'We're Bringing Education Back': Takeaways From The Election Here's a look at how the midterms changed a key component of education policy: state government.

'We're Bringing Education Back': Takeaways From The Election

LA Johnson/NPR
The midterm elections were on Tuesday, Nov. 6.
LA Johnson/NPR

Hello! We know there's a lot of news out there, but we're bringing you an education-centric take on the midterms, with big results in some key states.


Arizona is one of five states that saw teacher walkouts this past spring. After a grassroots group of public school supporters put it on the ballot, what would have been the nation's broadest school voucher expansion was overturned Tuesday 2-to-1 by popular referendum.

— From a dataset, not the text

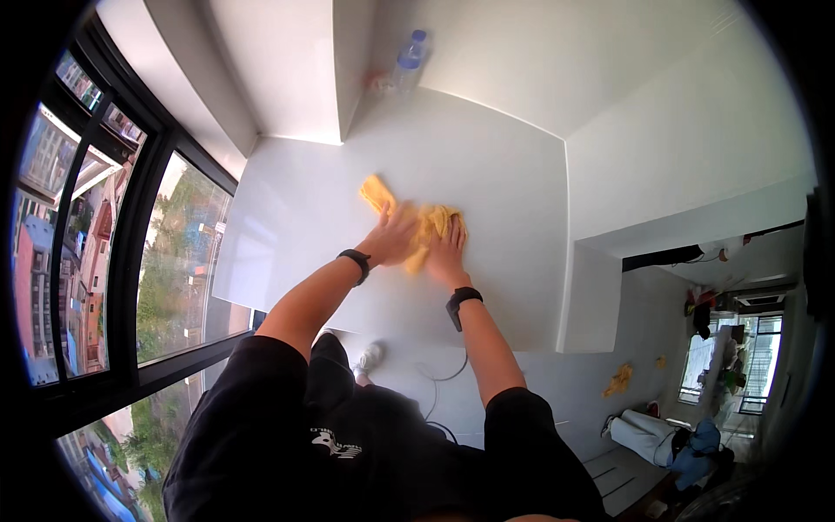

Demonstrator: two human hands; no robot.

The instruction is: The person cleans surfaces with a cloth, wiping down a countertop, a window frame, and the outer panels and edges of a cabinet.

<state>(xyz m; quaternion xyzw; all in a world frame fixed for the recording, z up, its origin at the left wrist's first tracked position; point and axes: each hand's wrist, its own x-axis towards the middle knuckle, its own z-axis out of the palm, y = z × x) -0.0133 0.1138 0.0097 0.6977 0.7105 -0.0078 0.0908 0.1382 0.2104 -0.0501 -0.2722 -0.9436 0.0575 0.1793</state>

Arizona has been considered a model state by school choice advocates, so the rebuke is a notable shift.

Republican Doug Ducey, a school choice advocate, retained the governorship. He helped end the walkout with a pledge to boost educators' salaries by 20 percent by 2020. But Ducey has also promised a tax cut, so it's unclear where the money will come from.


Another teacher walkout state; still, voters nixed a $1.6 billion tax hike for public education.

Jared Polis, the new Democratic governor, founded two charter schools. He's proposed the that Colorado needs to "end decades of shameful underinvestment in our public schools" and wants to stabilize and equalize school funding in the state.

Polis, who has two children with his partner, is also the country's first openly gay governor.


Jahana Hayes, the 2016 National Teacher of the Year, became the first black woman to represent the Nutmeg State in Congress. "This history teacher is making history," she told reporters on Tuesday.


Democrat J.B. Pritzker, a wealthy venture capitalist, won a resounding 15-point victory over incumbent Republican Bruce Rauner. Pritzker's resume includes philanthropic support of early education, like the First Five Years Fund.

Rauner was an original plaintiff in the Supreme Court case Janus v. AFSCME, which dealt a heavy blow to public employee unions.

He also took heat from teacher unions for his support of school choice and for relaxing teacher certification rules to address a teacher shortage.

Education is a big ongoing political issue here; a new school funding formula is intended to direct more money to poor districts.


The State Supreme Court says school funding in Kansas is unconstitutionally "inadequate." A school shut down is possible if the legislature can't agree on a fix.

During the campaign, Democrat Laura Kelly dubbed herself the "education governor." Gov. Kelly now says she will work to ensure that schools are fully funded.


Half a billion dollars' worth of gambling money is headed for Maryland public schools. The ballot measure passed by almost 90 percent.


Democrat Gretchen Whitmer, a teacher union member with children in public schools, is moving to the governor's residence here.

American Federation of Teachers President Randi Weingarten said in a a statement: "Gretchen Whitmer walks the walk for kids, for teachers and for working families because she's one of us." All of this in Education Secretary Betsy DeVos's home state, where the Republican DeVos family has spent millions of dollars in support of school choice.

On Whitmer's docket is expanding access to pre-K and rebuilding Detroit's public schools.

New Jersey

A half-billion chunk of change via bonds will go toward vocational, career and technical education, as well as school water infrastructure and school security.

New Mexico

Democratic Governor-elect Michelle Lujan Grisham campaigned on remaking the school accountability system and ditching the state PARCC test in favor of less testing time.

She backed more money for teachers, more preK and career education, more attention to Native education, and promised to improve the state's high school graduation rate, currently in 49th place. School funding bond issues passed here Tuesday as well.


In another walkout state, Republican Kevin Stitt, who painted himself as a friend to schools and promised a bump in teacher pay in the next year's budget, won the governorship.


The state's Superintendent of Public Instruction, Democrat Tony Evers, beat incumbent Scott Walker, attacking him for weakening public sector unions and cutting K12 and higher ed budgets. Evers' schools agenda is to restore investment across the board.

His running mate, former state Rep. Mandela Barnes, told the crowd on election night: "We are bringing education back to the state of Wisconsin."